# Named Entity Recognition
# ..................................................................................................................
# ..................................................................................................................

from typing import Dict, List, NamedTuple, Optional, Tuple, Union, Any
from collections import Counter
import numpy as np
from copy import deepcopy
from tqdm import tqdm
import spacy

nlp = spacy.load("en_core_web_sm")
import time

from .utils import preprocess, is_subsequence


def mine_entities(
    sentences: List[str],
    ent_labels: Optional[List[str]] = ["PERSON", "NORP", "ORG", "GPE", "EVENT"],
    remove_punctuation: bool = True,
    remove_digits: bool = True,
    remove_chars: str = "",
    stop_words: Optional[List[str]] = None,
    lowercase: bool = True,
    strip: bool = True,
    remove_whitespaces: bool = True,
    lemmatize: bool = False,
    stem: bool = False,
    tags_to_keep: Optional[List[str]] = None,
    remove_n_letter_words: Optional[int] = None,
    progress_bar: Optional[bool] = True,
) -> List[Tuple[str, int]]:

    """

    A function that goes through sentences and counts named entities found in the corpus.

    Args:
        sentences: list of sentences
        ent_labels: list of entity labels to be considered (see SPaCy documentation)
        progress_bar: print a progress bar (default is False)
        For other arguments see utils.preprocess.

    Returns:
        List of tuples with the named entity and its associated frequency on the corpus

    """

    entities_all = []

    if progress_bar == True:
        print("Mining named entities...")
        time.sleep(1)
        sentences = tqdm(sentences)

    for sentence in sentences:
        sentence = nlp(str(sentence))
        for ent in sentence.ents:
            if ent.label_ in ent_labels:
                entity = [ent.text]
                entities_all = entity + entities_all

    entities_all = preprocess(
        entities_all,
        remove_punctuation,
        remove_digits,
        remove_chars,
        stop_words,
        lowercase,
        strip,
        remove_whitespaces,
        lemmatize,
        stem,
        tags_to_keep,
        remove_n_letter_words,
    )

    entity_counts = Counter(entities_all)
    entities_sorted = sorted(entity_counts.items(), key=lambda x: x[1], reverse=True)

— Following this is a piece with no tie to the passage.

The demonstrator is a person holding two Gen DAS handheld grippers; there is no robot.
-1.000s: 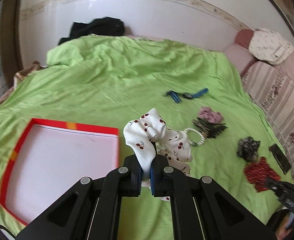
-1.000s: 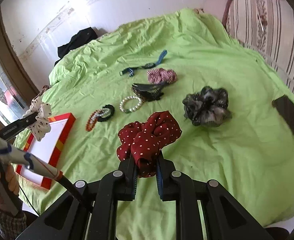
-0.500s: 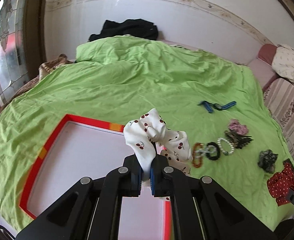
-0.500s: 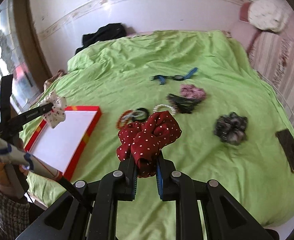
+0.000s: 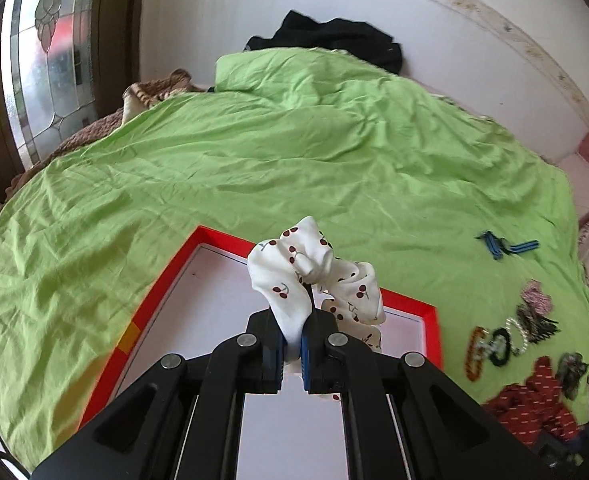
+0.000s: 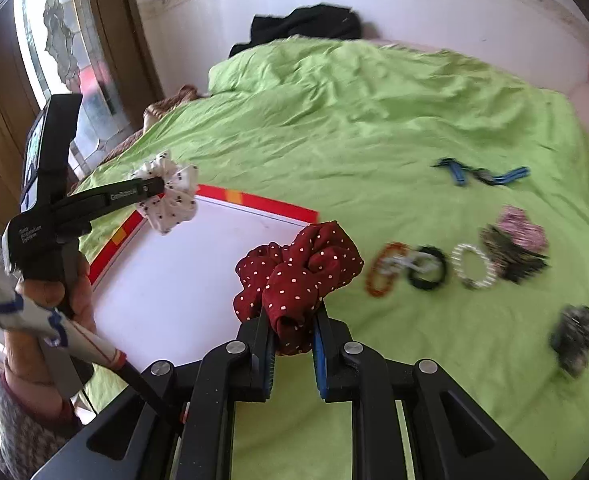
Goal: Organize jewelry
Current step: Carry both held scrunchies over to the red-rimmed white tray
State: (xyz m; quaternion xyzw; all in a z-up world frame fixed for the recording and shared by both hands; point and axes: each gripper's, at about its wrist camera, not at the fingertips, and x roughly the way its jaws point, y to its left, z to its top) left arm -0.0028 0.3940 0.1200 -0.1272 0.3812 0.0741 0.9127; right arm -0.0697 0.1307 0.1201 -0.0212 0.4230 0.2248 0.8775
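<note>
Spanning the near-left of the green bedspread, the red-rimmed tray lies below your left gripper, clenched on the white cherry scrunchie (over the tray's far part). Your right gripper, clamping the red dotted scrunchie, hangs beside the tray's right edge, so judge left nearer.

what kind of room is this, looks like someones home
Most likely a bedroom in a home: the work surface is a bed under a rumpled green sheet, with a leaded glass window at its side and dark clothing heaped against the wall.
</note>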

    # forgetting to remove those will break the pipeline
    entities_sorted = [entity for entity in entities_sorted if entity[0] != ""]

    return entities_sorted


def pick_top_entities(
    entities_sorted: List[Tuple[str, int]], top_n_entities: Optional[int] = 0
) -> List[str]:

    """

    A function that returns the top n most frequent named entities in the corpus.

    Args:
        entities_sorted: list of tuples (named_entity, frequency)
        top_n_entities: number of named entities to keep (default is all and is specified with top_n = 0)

    Returns:
        List of most frequent named entities

    """

    entities = []

    for entity in entities_sorted:
        entities = entities + [entity[0]]

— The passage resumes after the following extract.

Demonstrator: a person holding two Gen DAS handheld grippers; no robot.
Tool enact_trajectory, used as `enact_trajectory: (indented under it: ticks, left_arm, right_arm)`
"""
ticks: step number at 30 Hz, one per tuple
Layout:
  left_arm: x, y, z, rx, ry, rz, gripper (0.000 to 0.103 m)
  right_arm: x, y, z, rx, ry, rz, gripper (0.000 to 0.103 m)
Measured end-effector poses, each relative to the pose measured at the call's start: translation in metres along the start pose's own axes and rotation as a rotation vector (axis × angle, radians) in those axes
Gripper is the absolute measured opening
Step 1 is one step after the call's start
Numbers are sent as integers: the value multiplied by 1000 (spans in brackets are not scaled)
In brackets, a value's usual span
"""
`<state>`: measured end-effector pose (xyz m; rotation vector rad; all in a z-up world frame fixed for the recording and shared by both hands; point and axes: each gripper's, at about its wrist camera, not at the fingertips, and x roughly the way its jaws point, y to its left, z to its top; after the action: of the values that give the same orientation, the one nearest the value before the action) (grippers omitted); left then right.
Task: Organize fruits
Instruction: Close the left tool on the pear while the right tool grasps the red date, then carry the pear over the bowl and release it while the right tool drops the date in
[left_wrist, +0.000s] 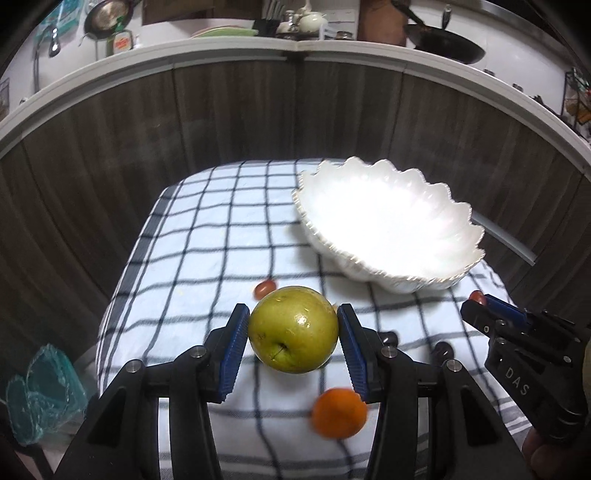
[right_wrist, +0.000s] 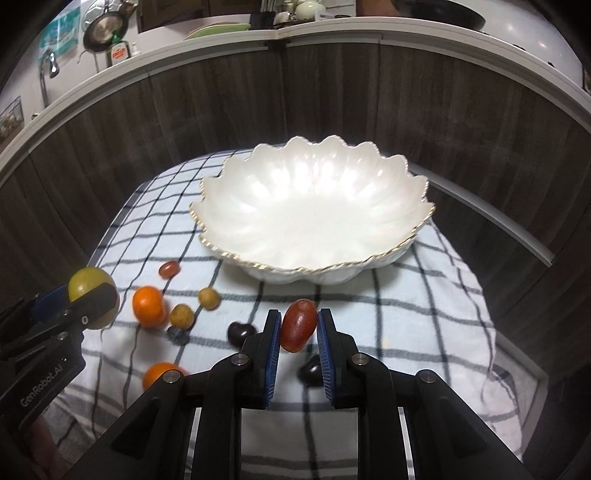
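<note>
My left gripper (left_wrist: 293, 325) is shut on a green apple (left_wrist: 293, 329), held above the checked cloth (left_wrist: 207, 236). My right gripper (right_wrist: 298, 325) is shut on a red oblong grape tomato (right_wrist: 298, 325), also lifted off the cloth. A white scalloped bowl (right_wrist: 369, 258) with a gold rim stands empty at the far side of the cloth, ahead of the right gripper and up-right of the left one (left_wrist: 454, 275). On the cloth lie an orange (right_wrist: 149, 306), a second orange (right_wrist: 160, 373), two small yellow-brown fruits (right_wrist: 209, 298) (right_wrist: 181, 315), a red tomato (right_wrist: 169, 268) and dark fruits (right_wrist: 240, 332).
The cloth covers a small table in front of a dark wood-panelled counter (right_wrist: 332, 96) with a white top carrying dishes and pans. A teal mesh bag (left_wrist: 40, 398) lies on the floor at the left. The table edge drops off on both sides.
</note>
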<state>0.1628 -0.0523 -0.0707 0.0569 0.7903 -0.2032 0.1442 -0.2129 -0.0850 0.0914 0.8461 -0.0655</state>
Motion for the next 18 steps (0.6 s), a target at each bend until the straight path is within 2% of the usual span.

    if top_n_entities == 0:
        top_n_entities = len(entities_sorted)

    return entities[0:top_n_entities]


def map_entities(  # the output could be a list of dictionaries (for consistency with the rest of the pipeline)
    statements: List[dict],
    entities: list,
    UsedRoles: List[str],
    progress_bar: Optional[bool] = False,
) -> Tuple[dict, List[dict]]:

    """

    A function that goes through statements and identifies pre-defined named entities within postprocessed semantic roles.

    Args:
        statements: list of dictionaries of postprocessed semantic roles
        entities: user-defined list of named entities
        roles: a list of roles with named entities (default = ARG0 and ARG1)
        UsedRoles: list of roles for named entity recognition
        progress_bar: print a progress bar (default is False)

    Returns:
        entity_index: dictionary containing statements indices with entities for each role
        roles_copy: new list of postprocessed semantic roles (without the named entities mined since they will not be embedded)

    """

    entity_index = {
        role: {entity: np.asarray([], dtype=int) for entity in entities}
        for role in UsedRoles
    }

    roles_copy = deepcopy(statements)

    if progress_bar == True:
        print("Mapping named entities...")
        time.sleep(1)
        statements = tqdm(statements)

    for i, statement in enumerate(statements):
        for role, tokens in roles_copy[i].items():
            if role in UsedRoles:
                for entity in entities:
                    if is_subsequence(entity.split(), tokens) == True:
                        entity_index[role][entity] = np.append(
                            entity_index[role][entity], [i]
                        )
                        roles_copy[i][role] = []

    return entity_index, roles_copy